Personally, I don't know if Trazadone is a weight gainer or not. I've seemed to stay at about the same weight on whatever medications I go on. Depakote, after 4 months of treatment at 500mg per day has only made me gain about 5 lbs, which I can lose just as easily if I drink a lot of water that day. I don't know, if you choose to use Trazadone I'd just watch the scale. If your weight starts to go up, exercise and diet more.

I don't think Trazadone is an old-school Med, but you can ask some of the other people on PB... maybe they might know?
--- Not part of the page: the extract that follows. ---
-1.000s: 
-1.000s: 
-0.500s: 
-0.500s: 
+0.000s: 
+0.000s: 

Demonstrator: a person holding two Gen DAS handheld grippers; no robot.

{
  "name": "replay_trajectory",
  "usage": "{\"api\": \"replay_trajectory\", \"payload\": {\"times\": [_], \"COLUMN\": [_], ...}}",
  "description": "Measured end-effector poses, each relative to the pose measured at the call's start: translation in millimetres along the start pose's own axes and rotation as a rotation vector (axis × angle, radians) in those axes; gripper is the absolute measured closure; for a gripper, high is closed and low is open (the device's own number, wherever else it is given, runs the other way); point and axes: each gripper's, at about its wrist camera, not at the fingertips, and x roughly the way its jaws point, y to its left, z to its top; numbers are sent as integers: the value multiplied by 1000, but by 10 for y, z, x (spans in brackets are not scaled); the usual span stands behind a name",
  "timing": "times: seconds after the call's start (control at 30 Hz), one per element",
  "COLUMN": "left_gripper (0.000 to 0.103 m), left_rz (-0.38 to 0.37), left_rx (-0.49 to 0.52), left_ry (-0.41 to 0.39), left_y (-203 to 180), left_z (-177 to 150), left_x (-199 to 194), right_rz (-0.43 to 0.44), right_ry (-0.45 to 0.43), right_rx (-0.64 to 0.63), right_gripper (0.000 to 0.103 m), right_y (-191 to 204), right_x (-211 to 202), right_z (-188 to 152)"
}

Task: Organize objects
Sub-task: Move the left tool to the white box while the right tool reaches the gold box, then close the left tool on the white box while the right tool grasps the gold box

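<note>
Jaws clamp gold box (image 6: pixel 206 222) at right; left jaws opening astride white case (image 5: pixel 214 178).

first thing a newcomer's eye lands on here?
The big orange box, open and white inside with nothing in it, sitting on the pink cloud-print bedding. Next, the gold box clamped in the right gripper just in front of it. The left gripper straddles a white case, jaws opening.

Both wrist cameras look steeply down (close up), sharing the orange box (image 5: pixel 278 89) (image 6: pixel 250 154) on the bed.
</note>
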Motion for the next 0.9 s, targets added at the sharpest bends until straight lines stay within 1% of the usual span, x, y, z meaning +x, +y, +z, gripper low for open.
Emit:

I said that Klonopin should be used in almost the same way that you use Tylenol to get rid of a headache. I mean, if you were suffering from some major migraines, you might use Tylenol at first to get rid of the initial pain, but then you'd get onto something else to prevent the Migraines from ever coming back, right? That in effect is the same way I'd use Clonazepam. It's good to stay on a low dose just about every day IF Panic Attacks and anxiety outbursts are what you're trying to keep at bay... especially for getting a good night's sleep since I seem to have most of my panic attacks at night when I'm trying to shut my body down... but like you did the other day in using it because you got really angry or hurt... one of your other meds such as Seroquel or Effexor should be able to handle that for you. Clonazepam should not be used as a primary medication for treating anybody long-term. That's where the dependence or addiction would definitely come into play.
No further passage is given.